[Instructions to follow]: No pictures go into the copy. Write out exactly the lines below from the one containing "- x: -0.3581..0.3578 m" through the one containing "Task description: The".

[Dataset extract]:

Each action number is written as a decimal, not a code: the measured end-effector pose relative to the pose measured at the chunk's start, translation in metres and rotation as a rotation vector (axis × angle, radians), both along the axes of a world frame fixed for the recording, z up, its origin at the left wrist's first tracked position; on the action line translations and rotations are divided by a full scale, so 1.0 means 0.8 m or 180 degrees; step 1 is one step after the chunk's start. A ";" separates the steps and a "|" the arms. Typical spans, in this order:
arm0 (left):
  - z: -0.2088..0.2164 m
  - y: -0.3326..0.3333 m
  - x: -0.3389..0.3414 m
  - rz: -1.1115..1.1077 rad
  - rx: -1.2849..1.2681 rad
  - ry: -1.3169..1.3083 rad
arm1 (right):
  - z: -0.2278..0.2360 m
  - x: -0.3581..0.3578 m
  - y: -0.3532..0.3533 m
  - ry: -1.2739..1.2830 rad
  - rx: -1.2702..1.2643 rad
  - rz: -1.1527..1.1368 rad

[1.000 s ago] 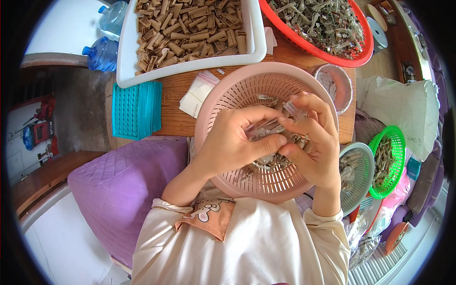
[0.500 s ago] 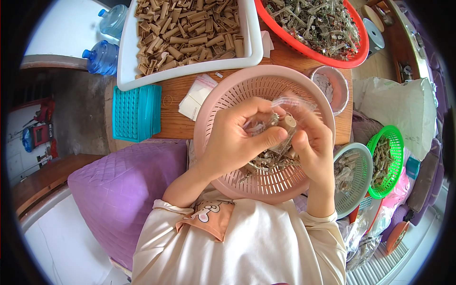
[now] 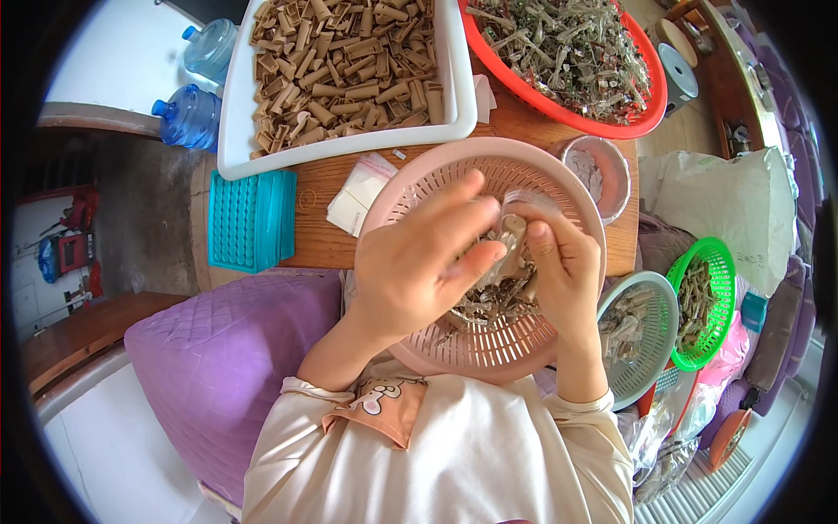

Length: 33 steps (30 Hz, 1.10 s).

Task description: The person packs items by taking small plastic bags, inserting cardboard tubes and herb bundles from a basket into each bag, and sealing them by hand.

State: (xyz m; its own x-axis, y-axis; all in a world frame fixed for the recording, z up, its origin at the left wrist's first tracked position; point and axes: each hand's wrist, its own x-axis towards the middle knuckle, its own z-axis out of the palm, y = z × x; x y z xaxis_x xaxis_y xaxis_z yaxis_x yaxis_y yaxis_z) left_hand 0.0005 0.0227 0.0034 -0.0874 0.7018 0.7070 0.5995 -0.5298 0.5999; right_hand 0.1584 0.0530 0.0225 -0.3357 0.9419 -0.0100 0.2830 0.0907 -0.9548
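Note:
Above a pink slotted basket [image 3: 482, 148], my right hand [image 3: 567, 272] pinches a clear plastic bag [image 3: 531, 199] between thumb and fingers. A tan tube-shaped piece [image 3: 514, 229] shows by the bag; whether it lies inside is hard to tell. My left hand [image 3: 403, 260] is close by on the left, its fingers stretched apart and slightly blurred, with nothing visible in them. Beneath both hands, a heap of small clear-wrapped parts [image 3: 493, 306] lies in the basket, partly hidden by the hands.
A white tray [image 3: 345, 144] of tan half-tube pieces stands at the back left. A red basket [image 3: 611, 131] of clear-wrapped parts is at the back right. Right of me are a pink bowl [image 3: 621, 179], a grey basket [image 3: 668, 336] and a green basket [image 3: 726, 301]. Teal racks [image 3: 249, 223] sit left.
My left hand has let go of the bag and drawn back left, its fingers spreading. My right hand still holds the bag. The whole view has shifted slightly.

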 end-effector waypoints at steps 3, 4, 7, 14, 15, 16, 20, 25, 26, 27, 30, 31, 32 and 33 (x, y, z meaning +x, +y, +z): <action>0.020 -0.004 -0.001 -0.0118 0.0091 0.1002 | -0.008 -0.002 -0.005 0.0126 0.0117 0.0102; 0.019 -0.002 0.003 -0.0035 0.0119 0.1055 | -0.005 -0.001 -0.006 -0.0061 0.0251 0.0204; 0.030 -0.005 0.006 -0.0056 -0.0322 0.1460 | -0.001 -0.001 -0.007 -0.0351 0.0648 0.0330; 0.009 0.008 0.001 -0.0331 -0.0293 0.1340 | -0.006 -0.004 -0.005 -0.1052 0.1454 0.0513; 0.006 0.009 -0.001 -0.0420 -0.0299 0.1202 | -0.005 -0.005 -0.007 -0.1061 0.1471 0.0517; 0.007 0.012 -0.001 -0.0417 -0.0297 0.1205 | -0.006 -0.003 -0.008 -0.1160 0.1531 0.0613; 0.008 0.019 -0.002 -0.0689 -0.0791 0.0476 | -0.002 -0.002 -0.008 -0.1206 0.1688 0.0655; 0.005 0.044 -0.029 0.0099 -0.0972 -0.0955 | 0.012 0.003 -0.011 -0.0762 0.1758 0.0643; 0.001 0.049 -0.042 0.0292 -0.0975 -0.1634 | 0.009 0.009 -0.011 -0.0506 0.1444 0.0441; 0.002 0.051 -0.052 0.0093 -0.0838 -0.2169 | 0.007 0.014 -0.012 -0.0250 0.1129 0.0240; 0.009 0.038 -0.050 -0.0888 -0.0802 -0.2921 | 0.006 0.019 -0.008 0.0662 0.0319 -0.0193; 0.007 0.031 -0.044 -0.1380 -0.1003 -0.3043 | 0.003 0.019 -0.005 0.1027 0.0242 -0.0434; 0.006 0.025 -0.037 -0.1729 -0.1189 -0.3049 | 0.004 0.016 -0.004 0.1036 0.0230 -0.0417; -0.002 0.019 -0.022 -0.1913 -0.1278 -0.3082 | 0.006 0.013 -0.002 0.1034 0.0268 -0.0383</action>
State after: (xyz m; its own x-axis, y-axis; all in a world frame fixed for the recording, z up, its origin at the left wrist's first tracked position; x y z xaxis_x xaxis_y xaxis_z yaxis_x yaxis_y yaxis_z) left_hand -0.0174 0.0380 0.0021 -0.0445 0.9668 0.2515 -0.4676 -0.2426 0.8500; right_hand 0.1688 0.0514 0.0271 -0.1952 0.9679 0.1583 -0.0208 0.1572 -0.9873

[Written solution]:
  - x: -0.3581..0.3578 m
  - y: -0.3532..0.3533 m
  - ry: -1.2739..1.2830 rad
  - rx: -1.2702..1.2643 rad
  - rz: -1.1527..1.1368 rad

[1.000 s ago] 
[0.500 s ago] 
[now] 

Length: 33 steps (30 Hz, 1.10 s).

Task description: The person packs items by taking small plastic bags, inserting cardboard tubes and herb bundles from a basket into each bag, and sealing them by hand.

That is the complete output.